Direito de presença é fundamental para todo e qualquer processo penal
31 de julho de 2020, 7h13
No último período, principalmente por conta deste terrível fenômeno global da Covid-19, as relações sociais sofreram drásticas transformações, de tal maneira que a regra passou a ser o mínimo contato, o isolamento social e a interação virtual. Diariamente, um grande número de pessoas se reúne para a realização das mais variadas conversas, tanto em âmbito pessoal e, sobretudo com o denominado home office, na esfera profissional.
É certo que no atual recorte histórico vive-se a era da informação, em que a velocidade e a troca de mensagens são marcas características desta geração que, parafraseando Ortega y Gasset, vaticinando o hoje, "viver no mundo tornou-se escandalosamente temporário", ou seja, os tempos modernos (Chaplin) apontam para a completa interação do indivíduo com a máquina, de tal modo que em muitas ocasiões ficará difícil de saber qual destes, especificamente, protagonizou a tomada de decisões e a resolução do conflito. Frise-se, a inteligência artificial já é fenômeno presente no cotidiano de muitos cidadãos, sobretudo daqueles que vivem em grandes centros urbanos.
A grande questão é o limite. O exercício da jurisdição penal é marcado pela demarcação de limites ao exercício do poder punitivo. Demais disso, em um regime democrático o controle penal somente pode ser concebido — e exercido — com rigoroso respeito às regras constitucionais, bem como dos tratados internacionais dos quais a República Federativa do Brasil é signatária. Isso significa dizer que tudo, absolutamente tudo aquilo que é decidido, seja na esfera civil, administrativa e, principalmente, penal necessita estar em harmonia com os documentos legais acima citados.
Com efeito, surge como preocupante a hiperutilização desses recursos virtuais na esfera penal, pois a efetiva presença do acusado é condição fundamental para o exercício pleno do contraditório/ampla defesa, perfazendo o devido processo. Chegou-se ao exagero de se imaginar a realização de sessões do tribunal popular (júri) com a utilização de recursos de videoconferência, em que testemunhas, réu preso e até mesmo partes — acusação e defesa — poderiam participar a distância, o que desnatura por completo a inteligência histórica e o sentido final de um julgamento por pares, em que a prova necessariamente precisa ser produzida "olho no olho" com o corpo de jurados.
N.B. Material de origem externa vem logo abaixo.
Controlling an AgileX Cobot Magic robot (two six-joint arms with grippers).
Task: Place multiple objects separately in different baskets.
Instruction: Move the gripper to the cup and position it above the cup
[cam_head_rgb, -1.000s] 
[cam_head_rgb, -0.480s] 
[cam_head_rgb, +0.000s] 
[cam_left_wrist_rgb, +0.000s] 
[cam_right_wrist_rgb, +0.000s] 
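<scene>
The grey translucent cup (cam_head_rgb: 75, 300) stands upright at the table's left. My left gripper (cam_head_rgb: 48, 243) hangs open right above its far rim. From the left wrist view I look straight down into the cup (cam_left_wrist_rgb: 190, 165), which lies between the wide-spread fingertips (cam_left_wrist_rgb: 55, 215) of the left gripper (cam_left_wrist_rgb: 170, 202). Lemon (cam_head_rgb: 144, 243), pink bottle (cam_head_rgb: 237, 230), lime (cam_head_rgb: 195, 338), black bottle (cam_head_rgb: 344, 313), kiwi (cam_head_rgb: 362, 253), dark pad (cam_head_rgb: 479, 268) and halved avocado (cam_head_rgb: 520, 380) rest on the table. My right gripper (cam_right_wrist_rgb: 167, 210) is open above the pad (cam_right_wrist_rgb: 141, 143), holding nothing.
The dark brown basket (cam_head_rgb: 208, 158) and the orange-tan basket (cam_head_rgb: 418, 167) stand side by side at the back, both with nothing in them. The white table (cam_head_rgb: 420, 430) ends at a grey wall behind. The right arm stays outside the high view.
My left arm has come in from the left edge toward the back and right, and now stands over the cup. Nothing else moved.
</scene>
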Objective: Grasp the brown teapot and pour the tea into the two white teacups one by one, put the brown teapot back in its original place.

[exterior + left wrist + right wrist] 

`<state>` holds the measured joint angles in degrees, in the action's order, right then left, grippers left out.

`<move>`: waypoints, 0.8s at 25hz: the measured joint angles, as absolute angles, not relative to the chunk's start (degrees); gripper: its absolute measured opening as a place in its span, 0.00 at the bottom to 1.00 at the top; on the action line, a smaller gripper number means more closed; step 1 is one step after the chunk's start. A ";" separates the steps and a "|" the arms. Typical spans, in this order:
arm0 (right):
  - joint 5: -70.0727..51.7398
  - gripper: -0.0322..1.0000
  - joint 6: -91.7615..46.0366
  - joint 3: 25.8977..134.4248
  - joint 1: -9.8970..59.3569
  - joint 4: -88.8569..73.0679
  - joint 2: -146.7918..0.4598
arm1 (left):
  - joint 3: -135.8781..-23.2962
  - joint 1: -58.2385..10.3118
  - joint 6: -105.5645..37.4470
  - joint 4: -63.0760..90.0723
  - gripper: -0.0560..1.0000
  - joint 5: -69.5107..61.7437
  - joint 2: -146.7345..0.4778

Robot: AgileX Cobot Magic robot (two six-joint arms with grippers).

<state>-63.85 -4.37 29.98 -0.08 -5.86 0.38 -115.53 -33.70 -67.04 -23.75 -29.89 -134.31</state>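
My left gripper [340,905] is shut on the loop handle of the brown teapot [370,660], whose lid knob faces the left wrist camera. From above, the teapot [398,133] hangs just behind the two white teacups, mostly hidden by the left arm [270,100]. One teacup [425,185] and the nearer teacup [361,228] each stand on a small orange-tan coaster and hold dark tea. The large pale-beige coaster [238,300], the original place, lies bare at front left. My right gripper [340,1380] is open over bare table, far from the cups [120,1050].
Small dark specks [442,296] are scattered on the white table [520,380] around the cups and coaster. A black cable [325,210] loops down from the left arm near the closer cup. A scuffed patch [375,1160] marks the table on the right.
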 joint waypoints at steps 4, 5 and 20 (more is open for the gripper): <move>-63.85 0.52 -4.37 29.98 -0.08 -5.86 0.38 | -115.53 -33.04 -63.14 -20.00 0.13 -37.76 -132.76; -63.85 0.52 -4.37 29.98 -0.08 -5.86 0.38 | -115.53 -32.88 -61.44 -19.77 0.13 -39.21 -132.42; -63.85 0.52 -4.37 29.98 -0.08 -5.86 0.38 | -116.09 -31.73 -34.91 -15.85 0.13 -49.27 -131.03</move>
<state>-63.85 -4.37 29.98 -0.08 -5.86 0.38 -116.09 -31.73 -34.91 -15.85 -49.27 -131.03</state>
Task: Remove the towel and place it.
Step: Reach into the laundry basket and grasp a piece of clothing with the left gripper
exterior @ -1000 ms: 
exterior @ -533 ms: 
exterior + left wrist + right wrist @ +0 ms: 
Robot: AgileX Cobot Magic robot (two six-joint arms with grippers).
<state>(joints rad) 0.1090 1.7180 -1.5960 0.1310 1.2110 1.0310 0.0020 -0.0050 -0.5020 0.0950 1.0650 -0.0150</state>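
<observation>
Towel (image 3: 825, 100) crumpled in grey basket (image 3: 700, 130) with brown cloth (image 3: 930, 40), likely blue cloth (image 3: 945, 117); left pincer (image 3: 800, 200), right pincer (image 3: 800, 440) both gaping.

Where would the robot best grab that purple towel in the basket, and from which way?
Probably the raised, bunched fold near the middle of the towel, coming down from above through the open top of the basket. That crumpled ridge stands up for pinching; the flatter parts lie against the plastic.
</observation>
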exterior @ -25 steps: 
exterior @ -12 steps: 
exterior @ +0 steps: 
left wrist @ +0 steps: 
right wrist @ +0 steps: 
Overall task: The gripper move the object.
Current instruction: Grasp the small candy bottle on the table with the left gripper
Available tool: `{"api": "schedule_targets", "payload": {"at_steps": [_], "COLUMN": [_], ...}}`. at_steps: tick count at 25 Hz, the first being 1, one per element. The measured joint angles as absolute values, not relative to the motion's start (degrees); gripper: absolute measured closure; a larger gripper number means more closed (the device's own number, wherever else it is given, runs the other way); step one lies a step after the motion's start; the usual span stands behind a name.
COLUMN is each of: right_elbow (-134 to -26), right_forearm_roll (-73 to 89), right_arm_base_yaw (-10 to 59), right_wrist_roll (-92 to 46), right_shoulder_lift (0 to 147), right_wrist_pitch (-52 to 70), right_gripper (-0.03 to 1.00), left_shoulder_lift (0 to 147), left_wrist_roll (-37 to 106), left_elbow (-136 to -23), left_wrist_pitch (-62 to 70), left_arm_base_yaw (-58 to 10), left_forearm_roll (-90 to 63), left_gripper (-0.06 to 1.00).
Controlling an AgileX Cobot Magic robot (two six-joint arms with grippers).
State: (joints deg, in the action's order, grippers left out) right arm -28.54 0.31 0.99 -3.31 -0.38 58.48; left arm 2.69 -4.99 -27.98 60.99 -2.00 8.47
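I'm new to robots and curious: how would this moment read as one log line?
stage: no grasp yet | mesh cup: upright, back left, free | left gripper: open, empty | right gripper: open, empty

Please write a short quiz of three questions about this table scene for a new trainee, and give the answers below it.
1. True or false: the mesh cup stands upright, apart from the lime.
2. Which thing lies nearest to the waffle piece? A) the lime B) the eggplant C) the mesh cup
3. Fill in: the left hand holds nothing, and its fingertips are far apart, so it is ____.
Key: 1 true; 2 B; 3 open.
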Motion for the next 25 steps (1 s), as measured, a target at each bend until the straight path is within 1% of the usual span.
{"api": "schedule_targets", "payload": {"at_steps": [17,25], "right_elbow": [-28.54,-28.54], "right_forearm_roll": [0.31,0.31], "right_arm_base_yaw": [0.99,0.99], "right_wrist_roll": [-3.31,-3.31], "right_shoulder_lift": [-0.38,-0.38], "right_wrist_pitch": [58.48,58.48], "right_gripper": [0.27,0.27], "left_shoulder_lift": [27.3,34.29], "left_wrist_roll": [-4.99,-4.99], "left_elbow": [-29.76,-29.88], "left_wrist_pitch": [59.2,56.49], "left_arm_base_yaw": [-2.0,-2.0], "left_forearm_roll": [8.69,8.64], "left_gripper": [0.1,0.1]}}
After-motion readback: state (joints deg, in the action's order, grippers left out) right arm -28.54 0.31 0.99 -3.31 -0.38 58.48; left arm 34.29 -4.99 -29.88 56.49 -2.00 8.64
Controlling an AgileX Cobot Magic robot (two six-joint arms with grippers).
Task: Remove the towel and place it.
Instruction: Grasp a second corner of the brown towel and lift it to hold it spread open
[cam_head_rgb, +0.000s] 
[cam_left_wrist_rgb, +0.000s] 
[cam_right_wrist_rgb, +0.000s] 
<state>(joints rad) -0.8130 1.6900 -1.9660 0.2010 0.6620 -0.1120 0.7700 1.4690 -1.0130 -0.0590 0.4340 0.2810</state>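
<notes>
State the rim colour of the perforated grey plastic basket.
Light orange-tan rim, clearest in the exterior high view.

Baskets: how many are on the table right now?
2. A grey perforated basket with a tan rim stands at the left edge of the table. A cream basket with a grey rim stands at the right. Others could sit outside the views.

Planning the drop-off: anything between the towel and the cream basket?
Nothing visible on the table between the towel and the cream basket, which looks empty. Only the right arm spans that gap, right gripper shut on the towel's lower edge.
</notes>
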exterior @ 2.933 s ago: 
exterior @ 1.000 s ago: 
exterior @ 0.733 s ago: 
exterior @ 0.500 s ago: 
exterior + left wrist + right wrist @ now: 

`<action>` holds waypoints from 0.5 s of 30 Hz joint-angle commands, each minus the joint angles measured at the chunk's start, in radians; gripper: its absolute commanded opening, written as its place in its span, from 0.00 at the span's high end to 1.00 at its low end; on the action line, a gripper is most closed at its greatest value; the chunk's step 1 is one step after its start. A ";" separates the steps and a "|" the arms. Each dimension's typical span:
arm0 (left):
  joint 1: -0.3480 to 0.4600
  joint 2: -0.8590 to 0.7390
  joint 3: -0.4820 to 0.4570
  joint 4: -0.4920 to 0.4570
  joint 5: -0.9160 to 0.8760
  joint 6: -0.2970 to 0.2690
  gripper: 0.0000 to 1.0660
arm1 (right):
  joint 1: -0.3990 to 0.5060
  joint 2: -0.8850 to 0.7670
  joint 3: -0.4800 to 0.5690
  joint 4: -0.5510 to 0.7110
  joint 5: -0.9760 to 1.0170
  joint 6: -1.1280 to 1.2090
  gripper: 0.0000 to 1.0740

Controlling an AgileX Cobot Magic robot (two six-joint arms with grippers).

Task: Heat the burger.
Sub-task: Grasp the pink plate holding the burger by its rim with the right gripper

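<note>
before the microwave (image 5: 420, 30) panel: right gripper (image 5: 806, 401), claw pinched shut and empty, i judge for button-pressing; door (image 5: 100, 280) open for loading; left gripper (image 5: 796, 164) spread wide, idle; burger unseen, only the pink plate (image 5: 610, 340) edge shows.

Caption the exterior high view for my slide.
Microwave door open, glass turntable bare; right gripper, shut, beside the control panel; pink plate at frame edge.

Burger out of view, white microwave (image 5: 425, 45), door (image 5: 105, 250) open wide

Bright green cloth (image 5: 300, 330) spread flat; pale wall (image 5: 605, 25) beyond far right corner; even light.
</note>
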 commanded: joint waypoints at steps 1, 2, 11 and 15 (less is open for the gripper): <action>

Nesse sentido, tem-se como oportuna a recentíssima decisão da Corte Constitucional colombiana que, em apertada votação de 5 a 4, declarou inconstitucional um dos artigos do Decreto Presidencial nº 491, de março deste ano, ato este que autorizava o exercício de competências do poder público de forma virtual durante o período de pandemia. Sendo assim, entendeu a corte que a presença física é algo fundamental para o exercício de atividades estatais, única forma de atender aquilo que é trazido na Constituição do país vizinho.
Dessa forma, compreendendo que o exercício do Direito Penal é a última medida a ser adotada em um Estado de Direito, tendo em vista seu fortíssimo grau de incidência nos direitos fundamentais do cidadão. É perfeitamente plausível defender que o direito de presença é requisito de validade fundamental para todo e qualquer processo penal em curso no território nacional. Logo, entende-se que o mais correto seria a suspensão das atividades virtuais ou, no limite, deixar a decisão de participação e julgamento virtual a cargo exclusivo das partes do processo — acusação/defesa —, que nos limites de suas respectivas prerrogativas e estratégias processuais saberão tomar a melhor decisão. Tal ato seria mais um passo decisivo na construção de um processo penal verdadeiramente democrático e acusatório, cumprindo a Constituição. É o que se espera.